Erasing History


So pulling down the statues of Confederate leaders is “erasing history,” meaning we want to hide the truth about the past, let it be lost and forgotten in the mists of time, cover it up and bury it in the litter box. Well, that would be bad, right? Same thing as Stalin airbrushing his latest enemies out of official pictures in textbooks and news archives (some of those pics got pretty empty over the years). We can’t pretend stuff didn’t happen. We need to remember all the dumbass things we did so we don’t do them again (didn’t somebody say something like that?).
And of course, teaching stuff in school and writing about it in books doesn’t count, because who the heck pays attention in school or reads books? Maybe a short YouTube video… But what we really need are STATUES! Yeah, every government building should have a bronze, bigger-than-life-sized fertilizer truck with Tim McVeigh stepping out of the cab so we remember not to blow people up (and government employees remember to keep an eye peeled). Schools should all have statues at their entrance of Dylan and Eric with their trench coats and weapons ready to rock and roll—or another child-murderer of their choice (oh so many to pick from)—so we know not to kill kids.

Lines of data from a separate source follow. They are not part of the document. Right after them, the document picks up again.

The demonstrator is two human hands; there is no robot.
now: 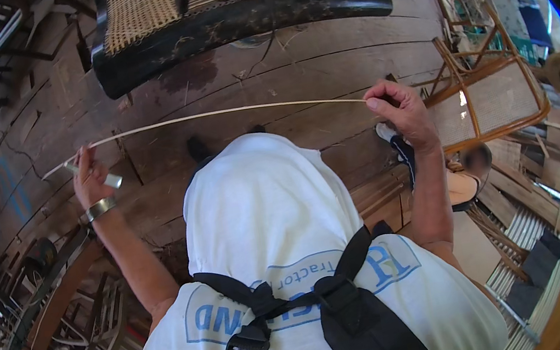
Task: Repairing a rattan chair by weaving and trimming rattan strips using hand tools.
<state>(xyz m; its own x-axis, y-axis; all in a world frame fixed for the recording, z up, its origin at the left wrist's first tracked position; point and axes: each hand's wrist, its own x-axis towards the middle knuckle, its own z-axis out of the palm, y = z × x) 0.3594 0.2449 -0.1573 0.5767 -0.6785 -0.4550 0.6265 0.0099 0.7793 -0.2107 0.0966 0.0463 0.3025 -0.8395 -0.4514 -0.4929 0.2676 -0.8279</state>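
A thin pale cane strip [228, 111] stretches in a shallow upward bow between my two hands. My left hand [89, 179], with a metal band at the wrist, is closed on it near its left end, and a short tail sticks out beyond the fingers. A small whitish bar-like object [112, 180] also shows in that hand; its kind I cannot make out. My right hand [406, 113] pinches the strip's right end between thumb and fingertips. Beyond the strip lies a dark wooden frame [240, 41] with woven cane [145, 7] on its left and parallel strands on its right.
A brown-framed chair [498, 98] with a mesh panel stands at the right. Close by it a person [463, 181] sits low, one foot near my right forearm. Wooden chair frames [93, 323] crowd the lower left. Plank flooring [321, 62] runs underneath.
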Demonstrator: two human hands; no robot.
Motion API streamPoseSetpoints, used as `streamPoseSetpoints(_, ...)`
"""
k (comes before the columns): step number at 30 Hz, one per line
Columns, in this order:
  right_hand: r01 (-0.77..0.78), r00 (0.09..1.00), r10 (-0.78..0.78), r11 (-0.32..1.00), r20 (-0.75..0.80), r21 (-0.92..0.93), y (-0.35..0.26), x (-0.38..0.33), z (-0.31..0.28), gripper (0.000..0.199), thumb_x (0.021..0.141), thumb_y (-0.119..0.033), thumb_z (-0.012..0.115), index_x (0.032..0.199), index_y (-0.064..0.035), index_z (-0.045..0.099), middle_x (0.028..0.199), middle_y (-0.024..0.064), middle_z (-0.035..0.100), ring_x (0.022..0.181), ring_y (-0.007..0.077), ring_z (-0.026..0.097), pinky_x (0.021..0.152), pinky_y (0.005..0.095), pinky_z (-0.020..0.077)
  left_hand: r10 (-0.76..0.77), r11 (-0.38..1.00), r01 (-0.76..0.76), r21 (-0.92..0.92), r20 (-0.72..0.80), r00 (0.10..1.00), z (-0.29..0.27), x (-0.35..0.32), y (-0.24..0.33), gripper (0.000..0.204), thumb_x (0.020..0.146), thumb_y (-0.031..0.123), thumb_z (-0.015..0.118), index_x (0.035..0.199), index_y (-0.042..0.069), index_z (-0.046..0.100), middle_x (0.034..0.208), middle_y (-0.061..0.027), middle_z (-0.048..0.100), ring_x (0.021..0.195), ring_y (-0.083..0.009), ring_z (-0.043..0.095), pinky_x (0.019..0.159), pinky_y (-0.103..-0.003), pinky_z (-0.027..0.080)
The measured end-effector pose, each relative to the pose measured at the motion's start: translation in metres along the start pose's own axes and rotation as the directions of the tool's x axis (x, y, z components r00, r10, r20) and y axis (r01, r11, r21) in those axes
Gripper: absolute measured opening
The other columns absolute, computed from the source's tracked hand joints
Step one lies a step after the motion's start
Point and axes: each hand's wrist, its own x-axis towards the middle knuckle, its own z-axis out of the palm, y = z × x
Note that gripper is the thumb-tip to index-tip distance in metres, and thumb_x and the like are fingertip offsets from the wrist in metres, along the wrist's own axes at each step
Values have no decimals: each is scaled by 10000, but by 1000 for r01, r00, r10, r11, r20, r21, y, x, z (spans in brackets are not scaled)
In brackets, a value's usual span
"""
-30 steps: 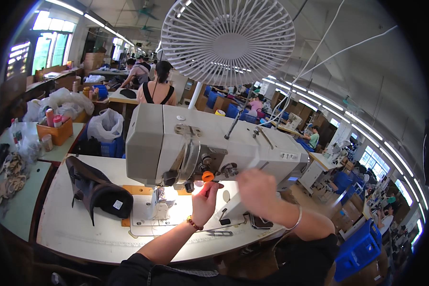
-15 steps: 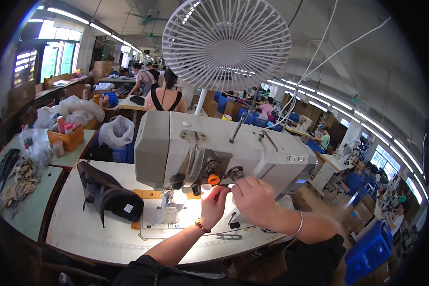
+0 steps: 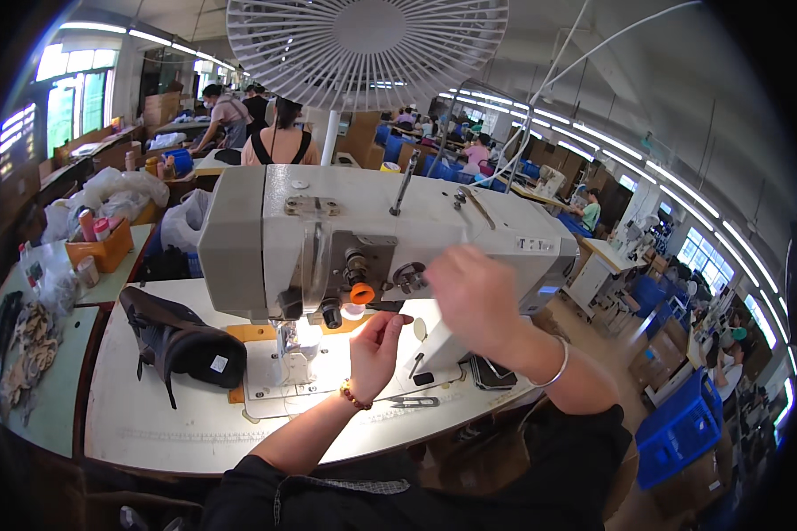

Really? No, not really. Confederate sympathizers and apologizers, as well as actual sane people, know very well that we don’t put up statues of despicable things we need to remember, we put up statues of people and events we LIKE and respect and celebrate. And of course they DO love and celebrate the leaders of the Confederacy, cuz they told that darn Federal gummint where they could go stick their anti-slave talk. Nobody was gonna slave-shame THEM. And THAT’S the problem, a lot more than the statues themselves. Too many people still today don’t really have a problem with what happened in the slave-holding states back then and what is happening to the descendants of those slaves here today.
And for those of you who are limbering up your typing fingers to reply that the Civil War wasn’t about slavery, it was about states’ rights, read the various Confederate States’ declarations of secession. The “rights” they wanted to preserve were the right to buy and sell people, make them work for nothing and beat them bloody if they didn’t. Guess your statues didn’t teach you right after all. Pull ‘em down.